━━ Source data

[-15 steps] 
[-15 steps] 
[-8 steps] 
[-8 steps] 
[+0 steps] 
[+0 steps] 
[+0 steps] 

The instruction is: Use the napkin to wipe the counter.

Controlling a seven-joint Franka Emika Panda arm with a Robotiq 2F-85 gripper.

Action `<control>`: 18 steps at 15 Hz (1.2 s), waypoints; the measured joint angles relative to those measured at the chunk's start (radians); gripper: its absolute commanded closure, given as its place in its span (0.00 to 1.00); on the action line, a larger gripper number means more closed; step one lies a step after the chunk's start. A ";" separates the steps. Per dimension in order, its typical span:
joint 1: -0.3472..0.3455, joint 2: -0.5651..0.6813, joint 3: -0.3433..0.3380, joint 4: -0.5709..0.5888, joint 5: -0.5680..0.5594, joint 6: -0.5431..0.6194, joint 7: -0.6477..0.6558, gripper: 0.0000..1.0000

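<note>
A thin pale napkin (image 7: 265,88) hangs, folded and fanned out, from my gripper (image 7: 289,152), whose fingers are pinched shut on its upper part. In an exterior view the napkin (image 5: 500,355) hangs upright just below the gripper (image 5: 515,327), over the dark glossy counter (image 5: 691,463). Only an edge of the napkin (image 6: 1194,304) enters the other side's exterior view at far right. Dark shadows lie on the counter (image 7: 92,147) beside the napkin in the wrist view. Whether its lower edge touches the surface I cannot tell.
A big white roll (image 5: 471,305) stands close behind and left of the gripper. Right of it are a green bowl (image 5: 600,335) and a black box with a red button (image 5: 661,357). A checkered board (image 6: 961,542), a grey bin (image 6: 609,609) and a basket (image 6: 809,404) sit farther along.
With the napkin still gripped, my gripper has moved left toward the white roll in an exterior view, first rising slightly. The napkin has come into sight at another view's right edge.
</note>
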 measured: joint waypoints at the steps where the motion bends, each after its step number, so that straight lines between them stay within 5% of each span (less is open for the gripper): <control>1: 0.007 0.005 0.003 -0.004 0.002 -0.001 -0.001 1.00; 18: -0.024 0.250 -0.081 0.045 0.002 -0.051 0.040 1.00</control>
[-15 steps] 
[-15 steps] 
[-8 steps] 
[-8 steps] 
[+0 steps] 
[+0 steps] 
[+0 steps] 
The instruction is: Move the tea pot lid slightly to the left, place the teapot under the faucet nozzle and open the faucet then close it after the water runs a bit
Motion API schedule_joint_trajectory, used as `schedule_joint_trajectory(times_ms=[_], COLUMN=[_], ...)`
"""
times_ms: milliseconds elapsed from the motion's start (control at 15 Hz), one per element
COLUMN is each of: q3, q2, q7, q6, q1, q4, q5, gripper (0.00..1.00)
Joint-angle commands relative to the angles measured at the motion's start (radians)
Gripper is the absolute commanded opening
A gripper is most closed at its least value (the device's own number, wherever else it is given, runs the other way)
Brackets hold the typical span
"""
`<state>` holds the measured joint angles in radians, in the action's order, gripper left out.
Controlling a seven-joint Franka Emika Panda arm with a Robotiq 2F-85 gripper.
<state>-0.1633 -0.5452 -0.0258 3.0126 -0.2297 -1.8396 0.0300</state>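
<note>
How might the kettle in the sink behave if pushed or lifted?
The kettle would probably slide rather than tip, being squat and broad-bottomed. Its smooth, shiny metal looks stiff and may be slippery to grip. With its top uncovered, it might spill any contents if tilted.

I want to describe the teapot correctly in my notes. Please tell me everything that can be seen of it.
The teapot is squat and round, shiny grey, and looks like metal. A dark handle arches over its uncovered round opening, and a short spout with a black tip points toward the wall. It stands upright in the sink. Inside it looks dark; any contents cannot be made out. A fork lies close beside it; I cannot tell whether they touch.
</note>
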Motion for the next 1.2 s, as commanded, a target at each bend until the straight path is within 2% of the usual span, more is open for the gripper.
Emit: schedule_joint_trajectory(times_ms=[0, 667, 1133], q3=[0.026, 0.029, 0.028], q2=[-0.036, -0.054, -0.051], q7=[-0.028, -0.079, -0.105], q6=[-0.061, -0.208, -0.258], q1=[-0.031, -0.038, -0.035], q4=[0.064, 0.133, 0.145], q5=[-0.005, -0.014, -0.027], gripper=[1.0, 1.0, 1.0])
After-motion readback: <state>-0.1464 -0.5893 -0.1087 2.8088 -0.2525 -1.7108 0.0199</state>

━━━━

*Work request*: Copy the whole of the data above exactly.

*Output of the exercise*:
[-15 steps] 
[-15 steps] 
[-8 steps] 
[-8 steps] 
[+0 steps] 
[+0 steps] 
[+0 steps] 

The instruction is: Use the napkin to wipe the counter.

Controlling a seven-joint Franka Emika Panda arm with a Robotiq 2F-85 gripper.

Action `<control>`: 18 steps at 15 Hz (1.2 s), waypoints; the measured joint angles relative to those measured at the chunk's start (radians); gripper: its absolute commanded closure, given as its place in its span (0.00 to 1.00); on the action line, a larger gripper number means more closed; step one lies a step after the chunk's start. A ";" separates the steps. Per dimension in order, its typical span:
joint 1: -0.3472..0.3455, joint 2: -0.5651..0.6813, joint 3: -0.3433..0.3380, joint 4: -0.5709..0.5888, joint 5: -0.5680..0.5594, joint 6: -0.5431..0.6194, joint 7: -0.6477..0.6558, gripper: 0.0000..1.0000

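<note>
A thin pale napkin (image 7: 265,88) hangs, folded and fanned out, from my gripper (image 7: 289,152), whose fingers are pinched shut on its upper part. In an exterior view the napkin (image 5: 500,355) hangs upright just below the gripper (image 5: 515,327), over the dark glossy counter (image 5: 691,463). Only an edge of the napkin (image 6: 1194,304) enters the other side's exterior view at far right. Dark shadows lie on the counter (image 7: 92,147) beside the napkin in the wrist view. Whether its lower edge touches the surface I cannot tell.
A big white roll (image 5: 471,305) stands close behind and left of the gripper. Right of it are a green bowl (image 5: 600,335) and a black box with a red button (image 5: 661,357). A checkered board (image 6: 961,542), a grey bin (image 6: 609,609) and a basket (image 6: 809,404) sit farther along.
With the napkin still gripped, my gripper has moved left toward the white roll in an exterior view, first rising slightly. The napkin has come into sight at another view's right edge.
</note>
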 measured: joint waypoints at the steps where the motion bends, each after its step number, so that straight lines between them stay within 5% of each span (less is open for the gripper): <control>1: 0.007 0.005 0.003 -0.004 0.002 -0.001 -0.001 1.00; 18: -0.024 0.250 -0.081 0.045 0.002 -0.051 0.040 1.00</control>
[-15 steps] 
[-15 steps] 
[-8 steps] 
[-8 steps] 
[+0 steps] 
[+0 steps] 
[+0 steps] 
The instruction is: Move the tea pot lid slightly to the left, place the teapot under the faucet nozzle and open the faucet then close it after the water runs a bit
Motion API schedule_joint_trajectory, used as `schedule_joint_trajectory(times_ms=[_], COLUMN=[_], ...)`
"""
times_ms: milliseconds elapsed from the motion's start (control at 15 Hz), one per element
COLUMN is each of: q3, q2, q7, q6, q1, q4, q5, gripper (0.00..1.00)
Joint-angle commands relative to the angles measured at the motion's start (radians)
Gripper is the absolute commanded opening
A gripper is most closed at its least value (the device's own number, wherever else it is given, runs the other way)
Brackets hold the typical span
"""
`<state>` holds the measured joint angles in radians, in the action's order, gripper left out.
Controlling a seven-joint Franka Emika Panda arm with a Robotiq 2F-85 gripper.
<state>-0.1633 -0.5452 -0.0258 3.0126 -0.2297 -1.8396 0.0300</state>
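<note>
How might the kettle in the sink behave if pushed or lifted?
The kettle would probably slide rather than tip, being squat and broad-bottomed. Its smooth, shiny metal looks stiff and may be slippery to grip. With its top uncovered, it might spill any contents if tilted.

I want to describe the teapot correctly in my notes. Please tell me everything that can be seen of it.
The teapot is squat and round, shiny grey, and looks like metal. A dark handle arches over its uncovered round opening, and a short spout with a black tip points toward the wall. It stands upright in the sink. Inside it looks dark; any contents cannot be made out. A fork lies close beside it; I cannot tell whether they touch.
</note>
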Motion for the next 1.2 s, as commanded, a target at each bend until the straight path is within 2% of the usual span, more is open for the gripper.
Emit: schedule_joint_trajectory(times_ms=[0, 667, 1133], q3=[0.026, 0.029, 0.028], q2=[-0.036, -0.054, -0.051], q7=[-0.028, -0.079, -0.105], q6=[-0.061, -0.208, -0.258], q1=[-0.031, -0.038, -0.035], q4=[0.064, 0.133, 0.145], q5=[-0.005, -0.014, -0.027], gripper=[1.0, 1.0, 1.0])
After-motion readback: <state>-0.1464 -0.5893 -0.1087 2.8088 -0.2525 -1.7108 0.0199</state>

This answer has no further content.